WHAT IS NEEDED:
Using the data below, return all lines in which "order" appears.
PROVIDED INFORMATION Start Marker
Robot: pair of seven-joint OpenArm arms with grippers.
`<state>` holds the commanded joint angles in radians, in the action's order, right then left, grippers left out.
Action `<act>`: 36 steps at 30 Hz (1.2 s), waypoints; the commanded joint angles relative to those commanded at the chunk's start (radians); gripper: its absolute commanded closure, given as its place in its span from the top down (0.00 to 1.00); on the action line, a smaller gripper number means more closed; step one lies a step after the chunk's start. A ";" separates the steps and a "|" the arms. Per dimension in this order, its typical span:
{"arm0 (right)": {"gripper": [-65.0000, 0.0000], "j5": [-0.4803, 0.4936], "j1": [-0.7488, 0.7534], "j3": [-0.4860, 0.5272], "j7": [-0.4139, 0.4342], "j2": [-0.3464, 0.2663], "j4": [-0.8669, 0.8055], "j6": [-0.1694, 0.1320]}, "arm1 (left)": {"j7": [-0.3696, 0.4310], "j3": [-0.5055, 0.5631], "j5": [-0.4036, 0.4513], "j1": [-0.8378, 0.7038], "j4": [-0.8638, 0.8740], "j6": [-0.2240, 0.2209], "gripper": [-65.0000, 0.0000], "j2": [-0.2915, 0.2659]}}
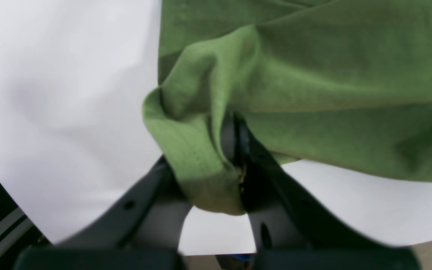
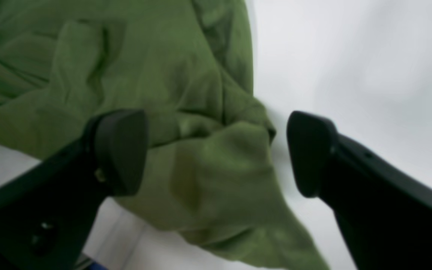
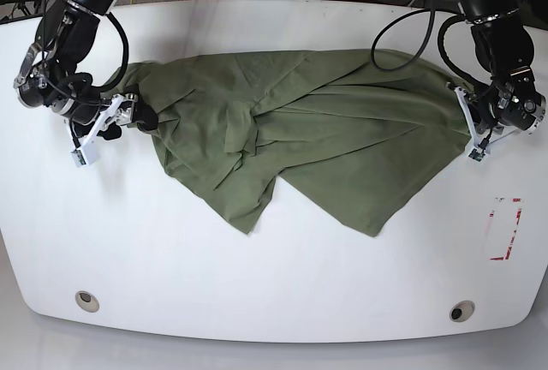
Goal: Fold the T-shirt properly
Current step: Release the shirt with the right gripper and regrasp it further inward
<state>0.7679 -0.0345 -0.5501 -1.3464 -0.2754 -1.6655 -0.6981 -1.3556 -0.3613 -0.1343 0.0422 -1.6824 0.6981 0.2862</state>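
The olive-green T-shirt (image 3: 325, 130) lies crumpled and spread wide across the white table (image 3: 257, 284), with two pointed flaps hanging toward the front. On the right of the base view, my left gripper (image 3: 467, 118) is at the shirt's right edge. The left wrist view shows this gripper (image 1: 234, 150) shut on a stitched hem fold of the T-shirt (image 1: 332, 93). My right gripper (image 3: 139, 117) is at the shirt's left edge. In the right wrist view it (image 2: 214, 153) stands open, with a bunched corner of the T-shirt (image 2: 163, 75) lying between its two fingers.
A red-outlined rectangle (image 3: 505, 229) is marked on the table at the right. Two round holes (image 3: 86, 300) (image 3: 461, 311) sit near the front edge. Cables run along the back edge behind both arms.
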 joint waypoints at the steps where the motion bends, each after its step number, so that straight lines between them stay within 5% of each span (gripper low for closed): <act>1: 0.85 -0.011 -0.009 0.021 0.006 0.002 0.000 0.000 | 0.000 0.000 0.000 0.000 0.000 0.000 0.00 0.000; 15: 0.85 -0.170 -0.123 0.187 0.112 0.028 0.035 0.000 | 0.000 0.000 0.002 -0.003 0.008 0.000 0.00 -0.009; 36: 0.85 -0.448 -0.460 0.209 0.411 0.041 0.591 0.000 | 0.000 0.000 0.000 -0.005 0.006 0.000 0.00 -0.015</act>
<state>0.3199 -0.4948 -0.3414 -0.9352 -0.2340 -1.0748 -0.6981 -1.3556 -0.3613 -0.1343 0.0376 -1.6763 0.6981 0.2708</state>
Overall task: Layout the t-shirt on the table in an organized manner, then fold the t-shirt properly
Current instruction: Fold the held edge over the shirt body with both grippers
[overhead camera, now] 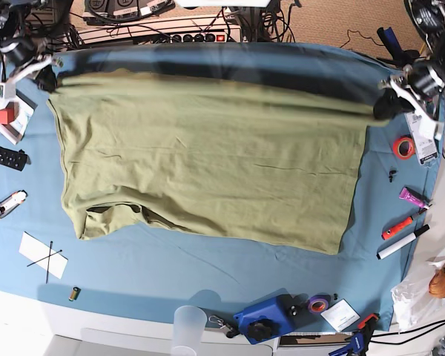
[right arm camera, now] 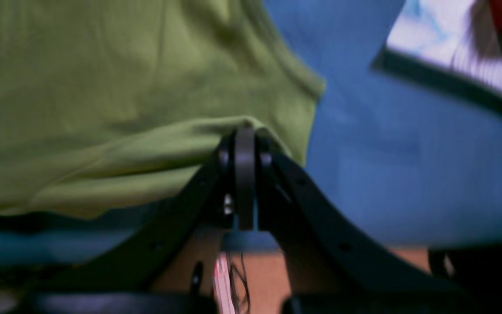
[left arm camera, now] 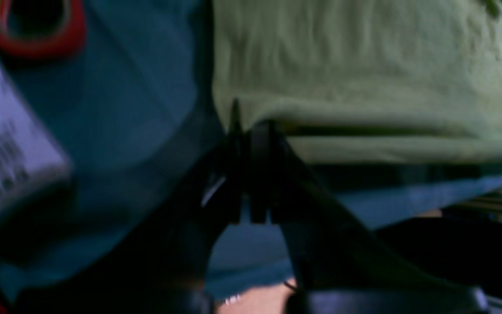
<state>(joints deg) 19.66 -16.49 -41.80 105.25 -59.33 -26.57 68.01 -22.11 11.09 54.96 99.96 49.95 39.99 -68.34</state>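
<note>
The left gripper (left arm camera: 251,131) is closed on one far corner of the t-shirt (overhead camera: 208,163), and the right gripper (right arm camera: 245,135) is closed on the other. From both grippers the t-shirt stretches flat over the table (overhead camera: 170,271), toward its front edge.

Plain olive-green t-shirt (overhead camera: 208,163) on a light blue table (overhead camera: 170,267); red tape roll (overhead camera: 403,147).
</note>
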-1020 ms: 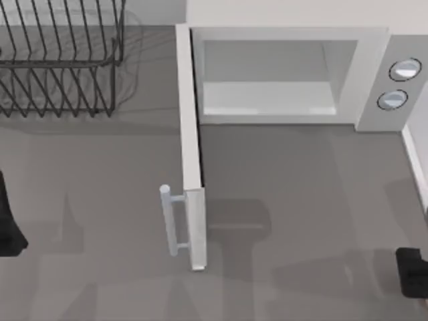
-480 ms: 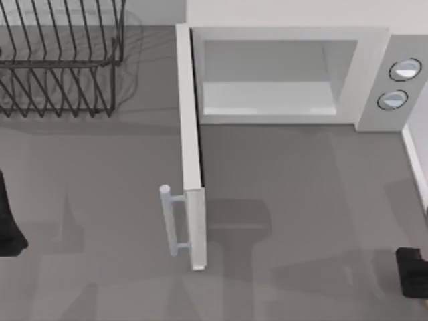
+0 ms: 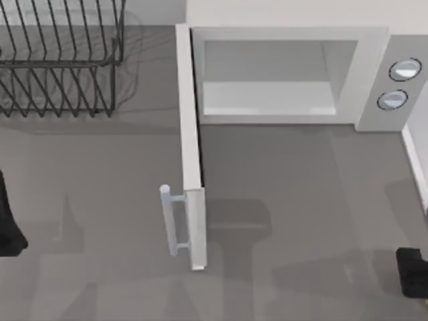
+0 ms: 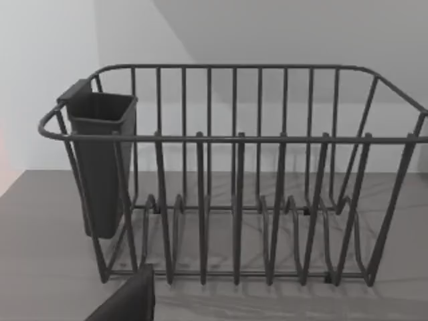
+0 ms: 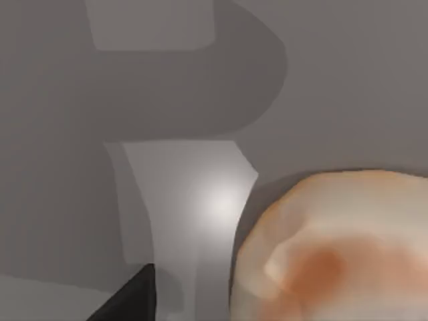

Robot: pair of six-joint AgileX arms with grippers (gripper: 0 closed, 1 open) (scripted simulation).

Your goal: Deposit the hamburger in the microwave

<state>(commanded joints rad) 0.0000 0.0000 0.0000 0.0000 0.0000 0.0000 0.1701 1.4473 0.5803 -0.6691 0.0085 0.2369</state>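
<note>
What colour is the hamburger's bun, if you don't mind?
Pale tan hamburger with an orange-brown patch, clearest in the right wrist view.

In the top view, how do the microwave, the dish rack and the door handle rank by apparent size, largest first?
1. The microwave, door open.
2. The dish rack, partly cut off by the picture's edge, so its full size is uncertain.
3. The door handle, clearly smallest.

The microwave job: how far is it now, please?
Done: the microwave door stands wide open, its cavity bare. In hand: the right wrist view looks closely onto the hamburger on the table, so the right arm seems near it. Left: grasping it and placing it inside.
</note>
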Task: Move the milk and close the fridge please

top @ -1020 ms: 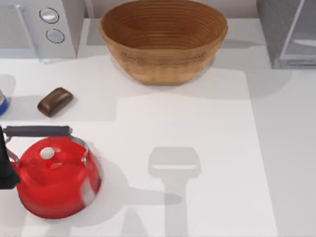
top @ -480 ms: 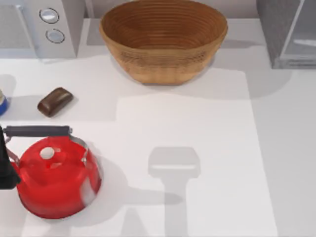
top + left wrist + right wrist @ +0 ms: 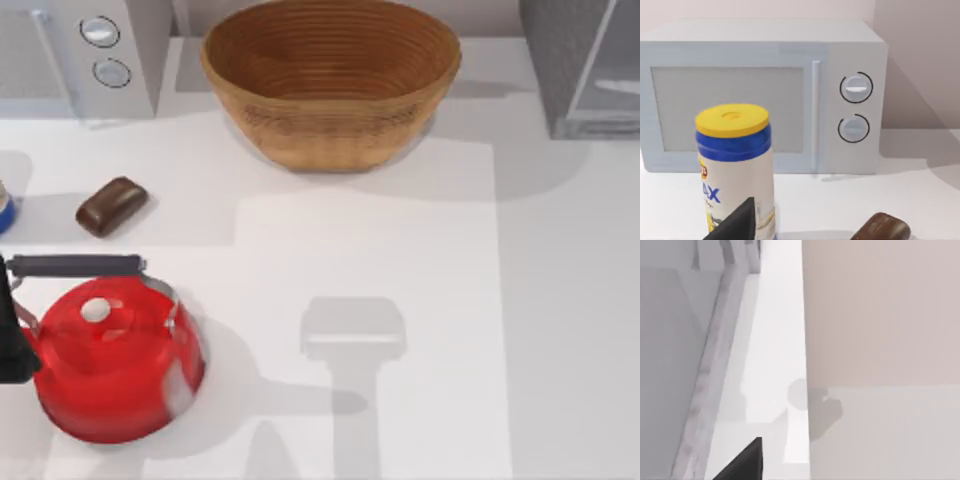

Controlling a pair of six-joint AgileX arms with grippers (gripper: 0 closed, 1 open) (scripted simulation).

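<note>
While the fridge (image 3: 585,70) at the worktop's (image 3: 400,300) far right apparently stands open, nothing looks done; either hand's state I cannot tell.

1. On the bench (image 3: 560,300), the pale lit patch's right edge now sits further left, ending nearer the middle than a second ago.
2. The shade on the bench's right side has widened accordingly, reaching further in below the fridge (image 3: 585,70).
</note>
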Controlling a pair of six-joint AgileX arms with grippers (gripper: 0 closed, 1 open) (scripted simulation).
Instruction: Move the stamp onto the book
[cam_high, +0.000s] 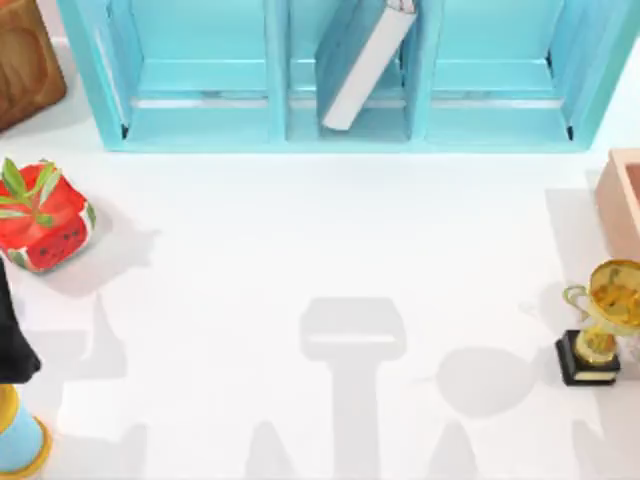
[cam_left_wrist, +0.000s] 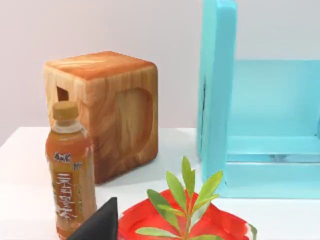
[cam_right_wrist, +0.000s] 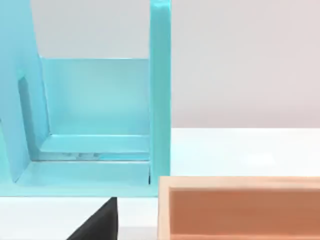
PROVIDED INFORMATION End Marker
TASK RESULT:
`<state>` holds the commanded joint angles in radians, in the action's order, right then left, grippers left out.
Action `<act>`: 36 steps at 30 Hz (1.2 s), waypoints; the commanded joint angles relative to those commanded at the chunk's start (radians); gripper: its absolute commanded closure, given as its place in its span from the top down (0.00 to 1.00); on the action line, a smaller gripper number means more closed; step one lies a step after the chunk's start. A ";" separates the steps and a "|" the arms. Per dimension in this order, its typical span:

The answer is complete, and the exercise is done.